TASK DESCRIPTION = Exactly reproduce the lines from the one holding "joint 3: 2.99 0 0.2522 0" through the final line of the listing below, with both ends included and nothing else.

***** SUPPLIED INFORMATION *****

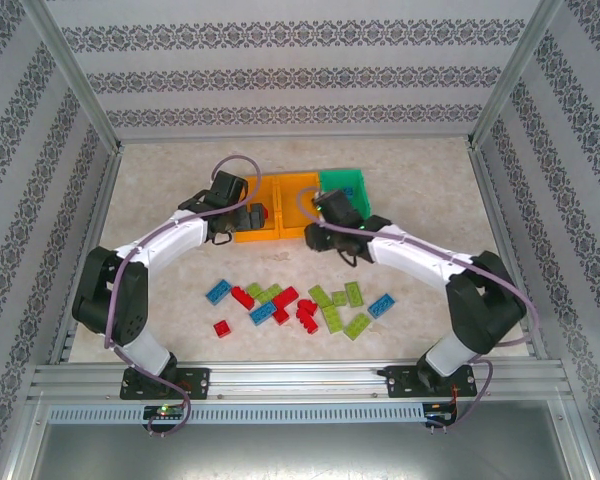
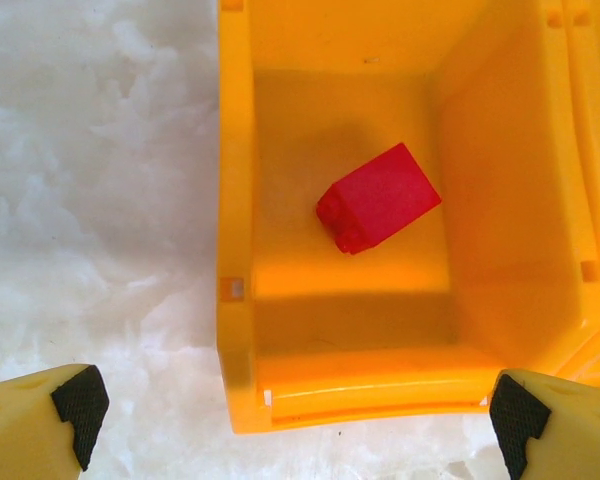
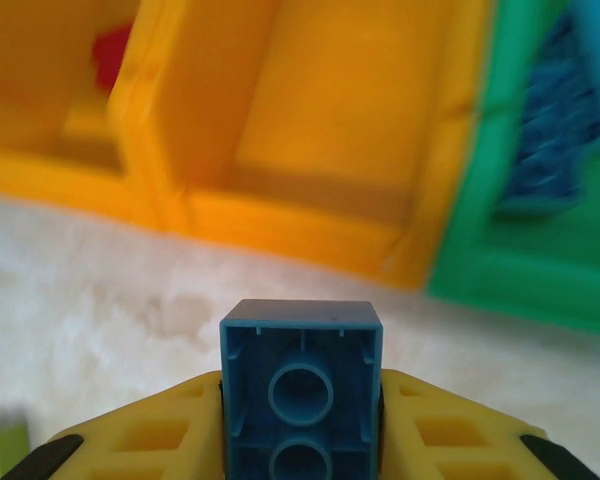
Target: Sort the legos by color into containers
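In left orange bin (image 2: 234, 300), red brick (image 2: 378, 197), right pincer (image 3: 300, 430) gripping blue brick (image 3: 300, 345)

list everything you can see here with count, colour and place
left bin: 1, orange, left end of the row
middle bin: 1, orange, centre of the row
green bin: 1, green, right end
red brick: 1, red, inside the left bin
blue bricks: count unclear, blurred, inside the green bin
loose bricks: about sixteen, red, blue and lime green, scattered on the table
held brick: 1, blue, in the right gripper
left gripper: 1, yellow, open above the left bin
right gripper: 1, yellow, shut on the held brick
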`<action>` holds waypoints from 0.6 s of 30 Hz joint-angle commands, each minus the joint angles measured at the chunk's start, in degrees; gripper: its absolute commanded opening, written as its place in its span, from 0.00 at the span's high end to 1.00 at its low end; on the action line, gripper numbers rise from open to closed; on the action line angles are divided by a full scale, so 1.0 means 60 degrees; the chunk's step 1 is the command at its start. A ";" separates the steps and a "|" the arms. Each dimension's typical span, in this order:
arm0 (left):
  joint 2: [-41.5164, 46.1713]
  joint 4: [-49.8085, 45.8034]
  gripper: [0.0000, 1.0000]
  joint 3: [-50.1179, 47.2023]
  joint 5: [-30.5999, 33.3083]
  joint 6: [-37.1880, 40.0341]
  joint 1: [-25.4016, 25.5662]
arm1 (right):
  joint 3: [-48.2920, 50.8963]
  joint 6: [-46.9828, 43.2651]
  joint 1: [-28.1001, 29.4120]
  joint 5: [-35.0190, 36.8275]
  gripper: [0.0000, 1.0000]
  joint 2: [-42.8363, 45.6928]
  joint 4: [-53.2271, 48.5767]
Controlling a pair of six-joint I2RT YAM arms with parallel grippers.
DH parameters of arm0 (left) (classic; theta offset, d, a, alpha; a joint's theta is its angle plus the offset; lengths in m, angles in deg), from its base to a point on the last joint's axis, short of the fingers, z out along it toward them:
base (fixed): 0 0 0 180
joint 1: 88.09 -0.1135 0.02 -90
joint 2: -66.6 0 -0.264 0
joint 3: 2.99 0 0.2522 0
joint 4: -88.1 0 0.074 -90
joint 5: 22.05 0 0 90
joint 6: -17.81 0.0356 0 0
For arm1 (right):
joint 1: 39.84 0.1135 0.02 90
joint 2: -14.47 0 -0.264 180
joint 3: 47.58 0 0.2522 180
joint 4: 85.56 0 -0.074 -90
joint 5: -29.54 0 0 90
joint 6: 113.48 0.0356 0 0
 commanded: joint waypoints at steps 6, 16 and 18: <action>0.0792 0.0589 0.00 -0.1173 -0.0470 0.0239 -0.0073 | -0.1177 -0.0073 -0.1673 0.0348 0.66 -0.0837 0.0103; 0.1793 0.0268 0.00 -0.2345 -0.0282 0.0248 -0.0068 | -0.2955 -0.0330 -0.2289 0.0675 0.54 -0.2929 -0.0425; 0.1934 0.0061 0.00 -0.2485 -0.0151 0.0086 -0.0060 | -0.2928 -0.0300 -0.2303 0.0683 0.49 -0.2952 -0.0354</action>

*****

ANSWER TO THE PROBLEM =
joint 3: 2.99 0 0.2522 0
joint 4: -88.1 0 0.074 -90
joint 5: 22.05 0 0 90
joint 6: -17.81 0.0356 0 0
For arm1 (right):
joint 1: 39.84 0.1135 0.02 90
joint 2: -14.47 0 -0.264 180
joint 3: 47.58 0 0.2522 180
joint 4: 85.56 0 -0.074 -90
joint 5: -29.54 0 0 90
joint 6: 113.48 0.0356 0 0
 commanded: joint waypoints at steps 6, 16 and 18: <action>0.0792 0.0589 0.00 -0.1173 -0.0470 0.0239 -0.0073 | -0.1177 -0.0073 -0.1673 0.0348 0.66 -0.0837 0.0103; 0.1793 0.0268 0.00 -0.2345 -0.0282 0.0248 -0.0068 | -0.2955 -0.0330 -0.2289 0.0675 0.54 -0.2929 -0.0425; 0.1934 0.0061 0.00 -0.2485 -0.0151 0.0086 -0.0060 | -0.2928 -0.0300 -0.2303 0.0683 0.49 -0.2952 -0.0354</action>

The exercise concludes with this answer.